Title : Antagonistic activity of bacteriocin-producing strain Streptococcus salivarius K12
Abstract:
Introduction:
One of the urgent problems of the modern healthcare is increasing resistance of pathogenic microorganisms to antibiotics and a further trend toward an increasing number of antibiotic-resistant strains. Therefore, it is necessary to introduce new ways to combat resistant microorganisms. In this regard, the use of probiotics in clinical practice becomes the most promising direction in the prevention of new cases of bacterial infections caused by resistant microbes. Probiotics are live microorganisms that when administered in adequate amounts confer a health benefit on the host by changing the properties of the normal microbiota. One is the most promising probiotic strain is Streptococcus salivarius. Streptococcus salivarius is a gram-positive streptococcus, which is one of the first colonizers of human oral and nasopharynx mucosa. Among S. salivarius there are two main well-studied strains: S. salivarius K12 (SsK12) and S. salivarius M18 (SsM18) which are currently used as oral probiotics.
Aim:
To evaluate the antagonistic activity of Streptococcus salivarius K12 (SsK12) against ENT and oral cavity infections pathogens (S. pneumoniae, S. pyogenes, S. aureus), gram-negative bacteria (E. coli, P. aeruginosa) and C. albicans.
Materials and methods:
The probiotic strain SsK12 was isolated from dietary supplement, containing at least 1 × 109 CFU per tablet. The tablet was dissolved in the enrichment broth. The resulting suspension was seeded on 5% blood agar and incubated at 35°C in 4-6% CO2 for 48 hours. The raised culture was identified as Streptococcus salivarius with MALDI-TOF mass spectrometry method. The evaluation of SsK12 antagonistic activity was carried out using a perpendicular streak technique. The daily SsK12 culture was inoculated as heavy streaks with
a loop at one side of Petri dish with the Muller-Hinton agar (MHA) and incubated for 24 hours at 350 C in anaerobic conditions. It was supposed that bacteriocins would diffuse over the whole area of the agar media. On the next day S. pneumoniae, S. pyogenes, S. aureus, E. coli,
P. aeruginosa and C. albicans clinical isolates were streaked at the clear side of MHA Petri dish.

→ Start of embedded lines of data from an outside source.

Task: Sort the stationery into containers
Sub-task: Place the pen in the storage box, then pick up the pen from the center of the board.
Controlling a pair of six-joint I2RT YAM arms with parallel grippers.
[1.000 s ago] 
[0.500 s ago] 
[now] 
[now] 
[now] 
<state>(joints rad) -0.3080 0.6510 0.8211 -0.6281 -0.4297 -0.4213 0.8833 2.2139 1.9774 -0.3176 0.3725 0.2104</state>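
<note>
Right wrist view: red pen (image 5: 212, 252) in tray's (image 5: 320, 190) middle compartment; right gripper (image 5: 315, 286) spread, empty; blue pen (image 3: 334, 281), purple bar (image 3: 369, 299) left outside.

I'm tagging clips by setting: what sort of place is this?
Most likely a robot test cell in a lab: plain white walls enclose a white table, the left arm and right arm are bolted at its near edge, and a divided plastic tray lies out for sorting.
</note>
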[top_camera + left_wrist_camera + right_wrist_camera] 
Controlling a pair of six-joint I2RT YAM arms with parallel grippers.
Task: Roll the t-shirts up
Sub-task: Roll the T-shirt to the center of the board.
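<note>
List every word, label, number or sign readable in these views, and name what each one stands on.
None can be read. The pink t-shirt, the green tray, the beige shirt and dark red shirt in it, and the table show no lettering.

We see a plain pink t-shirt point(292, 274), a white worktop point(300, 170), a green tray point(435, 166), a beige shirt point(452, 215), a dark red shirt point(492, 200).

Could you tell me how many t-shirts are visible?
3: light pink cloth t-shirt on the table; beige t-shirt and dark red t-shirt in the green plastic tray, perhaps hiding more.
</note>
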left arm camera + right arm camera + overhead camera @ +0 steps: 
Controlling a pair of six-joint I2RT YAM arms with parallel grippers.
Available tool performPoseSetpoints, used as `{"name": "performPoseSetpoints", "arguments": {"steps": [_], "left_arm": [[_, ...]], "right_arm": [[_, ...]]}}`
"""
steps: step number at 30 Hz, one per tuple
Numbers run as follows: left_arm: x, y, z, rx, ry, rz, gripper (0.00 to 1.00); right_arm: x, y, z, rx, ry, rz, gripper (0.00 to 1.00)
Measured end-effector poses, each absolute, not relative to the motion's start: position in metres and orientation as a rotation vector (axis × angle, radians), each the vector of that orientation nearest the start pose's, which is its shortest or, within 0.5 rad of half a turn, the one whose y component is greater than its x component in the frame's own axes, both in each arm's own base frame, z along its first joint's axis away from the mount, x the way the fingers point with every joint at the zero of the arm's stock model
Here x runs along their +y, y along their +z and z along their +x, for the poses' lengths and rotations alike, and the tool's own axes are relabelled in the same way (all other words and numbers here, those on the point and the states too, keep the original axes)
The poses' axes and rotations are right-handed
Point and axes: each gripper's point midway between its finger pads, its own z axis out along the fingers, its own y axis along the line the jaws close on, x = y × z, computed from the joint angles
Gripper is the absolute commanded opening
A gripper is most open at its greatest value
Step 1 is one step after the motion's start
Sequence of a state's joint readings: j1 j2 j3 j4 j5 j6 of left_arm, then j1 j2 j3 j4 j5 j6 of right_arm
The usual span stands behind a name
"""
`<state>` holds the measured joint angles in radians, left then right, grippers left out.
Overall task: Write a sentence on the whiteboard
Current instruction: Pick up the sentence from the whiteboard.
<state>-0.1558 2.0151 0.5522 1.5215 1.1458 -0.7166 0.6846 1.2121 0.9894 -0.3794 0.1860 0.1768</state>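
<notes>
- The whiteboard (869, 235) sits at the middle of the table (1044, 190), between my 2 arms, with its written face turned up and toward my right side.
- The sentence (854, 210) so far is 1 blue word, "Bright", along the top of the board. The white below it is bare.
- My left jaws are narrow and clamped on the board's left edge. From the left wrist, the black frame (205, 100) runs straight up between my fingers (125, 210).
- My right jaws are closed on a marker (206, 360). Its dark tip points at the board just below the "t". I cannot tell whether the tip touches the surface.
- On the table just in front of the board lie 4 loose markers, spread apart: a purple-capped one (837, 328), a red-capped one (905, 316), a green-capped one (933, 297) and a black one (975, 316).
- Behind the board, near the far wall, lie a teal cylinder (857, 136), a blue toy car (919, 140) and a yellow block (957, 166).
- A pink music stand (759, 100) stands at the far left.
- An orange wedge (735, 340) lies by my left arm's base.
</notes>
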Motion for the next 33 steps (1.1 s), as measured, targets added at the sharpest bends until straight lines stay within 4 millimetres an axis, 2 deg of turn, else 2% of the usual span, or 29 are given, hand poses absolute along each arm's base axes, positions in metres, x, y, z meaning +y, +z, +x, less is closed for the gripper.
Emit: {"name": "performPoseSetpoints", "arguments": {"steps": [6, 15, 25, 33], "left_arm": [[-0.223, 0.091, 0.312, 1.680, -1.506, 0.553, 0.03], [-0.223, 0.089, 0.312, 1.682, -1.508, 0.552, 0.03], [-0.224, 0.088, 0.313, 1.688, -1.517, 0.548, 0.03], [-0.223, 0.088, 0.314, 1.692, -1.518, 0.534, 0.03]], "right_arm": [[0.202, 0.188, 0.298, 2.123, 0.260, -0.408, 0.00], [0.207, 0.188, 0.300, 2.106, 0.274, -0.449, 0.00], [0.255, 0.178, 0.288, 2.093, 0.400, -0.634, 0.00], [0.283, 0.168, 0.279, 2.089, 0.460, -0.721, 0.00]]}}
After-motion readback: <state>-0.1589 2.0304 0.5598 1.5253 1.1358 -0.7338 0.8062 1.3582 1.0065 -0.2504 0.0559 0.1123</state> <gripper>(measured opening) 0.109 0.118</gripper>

MHA Petri dish inoculated with SsK12 (one part) and with the respective clinical isolates (another part) streaked perpendicularly on the same day was used as the control.
Results:
There was no growth of S. pyogenes on the Petri dish with SsK12 daily culture; the growth of a few colonies of S. pneumonia was noted. The growth of S. aureus, E. coli,
P. aeruginosa and C. albicans was noted along the inoculated streak. On the control Petri dish with simultaneous inoculating of the SsK12 strain and the test cultures, the growth of all the testes isolates was noted.
Conclusions:
- SsK12 possesses perfect antagonistic activity against S. pyogenes and good activity against S. pneumoniae.
- There was no antagonistic activity of SsK12 against S. aureus, E. coli, P. aeruginosa and C. albicans.
- SsK12 antagonistic properties make it possible to use this probiotic strain for prophylaxis of recurrent ENT infections.
Keywords: bacteriocins; antagonistic activity; Streptococcus salivarius K12; SsK12; ENT infections.